### Input data:
- Opening Delimiter -
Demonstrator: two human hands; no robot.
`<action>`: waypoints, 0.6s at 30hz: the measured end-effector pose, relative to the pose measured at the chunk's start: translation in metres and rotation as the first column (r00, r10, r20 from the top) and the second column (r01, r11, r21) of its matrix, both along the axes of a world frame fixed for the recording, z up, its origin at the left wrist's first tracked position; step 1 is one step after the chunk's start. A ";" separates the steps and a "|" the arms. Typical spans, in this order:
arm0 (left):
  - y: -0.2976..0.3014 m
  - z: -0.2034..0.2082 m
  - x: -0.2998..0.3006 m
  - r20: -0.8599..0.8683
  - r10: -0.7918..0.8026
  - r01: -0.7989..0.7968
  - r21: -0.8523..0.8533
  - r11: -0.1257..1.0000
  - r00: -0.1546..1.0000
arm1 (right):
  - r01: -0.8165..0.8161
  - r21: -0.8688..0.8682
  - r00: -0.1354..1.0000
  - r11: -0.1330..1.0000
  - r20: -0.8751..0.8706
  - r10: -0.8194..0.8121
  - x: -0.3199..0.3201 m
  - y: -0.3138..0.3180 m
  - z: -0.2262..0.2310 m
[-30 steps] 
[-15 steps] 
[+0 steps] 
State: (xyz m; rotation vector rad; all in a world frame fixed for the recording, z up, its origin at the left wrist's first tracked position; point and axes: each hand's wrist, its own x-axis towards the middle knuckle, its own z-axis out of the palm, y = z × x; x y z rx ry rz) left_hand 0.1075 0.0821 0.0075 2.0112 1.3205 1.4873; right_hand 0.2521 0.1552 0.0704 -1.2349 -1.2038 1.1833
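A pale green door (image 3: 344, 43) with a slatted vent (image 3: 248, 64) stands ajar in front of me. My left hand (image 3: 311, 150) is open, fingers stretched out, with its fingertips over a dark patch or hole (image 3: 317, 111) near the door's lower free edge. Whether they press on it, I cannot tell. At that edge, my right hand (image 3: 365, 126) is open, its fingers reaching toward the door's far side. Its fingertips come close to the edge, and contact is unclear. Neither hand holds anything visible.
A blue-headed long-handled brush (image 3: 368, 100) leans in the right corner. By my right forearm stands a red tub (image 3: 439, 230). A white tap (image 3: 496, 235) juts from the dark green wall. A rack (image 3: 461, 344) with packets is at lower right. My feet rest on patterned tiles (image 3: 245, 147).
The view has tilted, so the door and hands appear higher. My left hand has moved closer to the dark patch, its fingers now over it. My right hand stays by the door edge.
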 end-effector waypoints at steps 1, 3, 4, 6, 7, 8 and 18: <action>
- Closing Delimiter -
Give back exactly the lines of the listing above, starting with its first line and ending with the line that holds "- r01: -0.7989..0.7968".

### Answer to this task:
Demonstrator: two human hands; no robot.
`<action>`: waypoints, 0.6s at 30hz: the measured end-effector pose, relative to the pose measured at the chunk's start: translation in metres and rotation as the first column (r00, r10, r20 from the top) and the second column (r01, r11, r21) of its matrix, both along the axes of a world frame fixed for the recording, z up, its origin at the left wrist's first tracked position; step 1 is one step after the chunk's start. A ";" separates the steps and a "|" the arms. Typical spans, in this order:
arm0 (left):
  - y: -0.2976..0.3014 m
  - z: -0.2034..0.2082 m
  - x: -0.2998..0.3006 m
  - r20: -0.8599..0.8683
  - r10: -0.7918..0.8026
  - r01: -0.7989..0.7968

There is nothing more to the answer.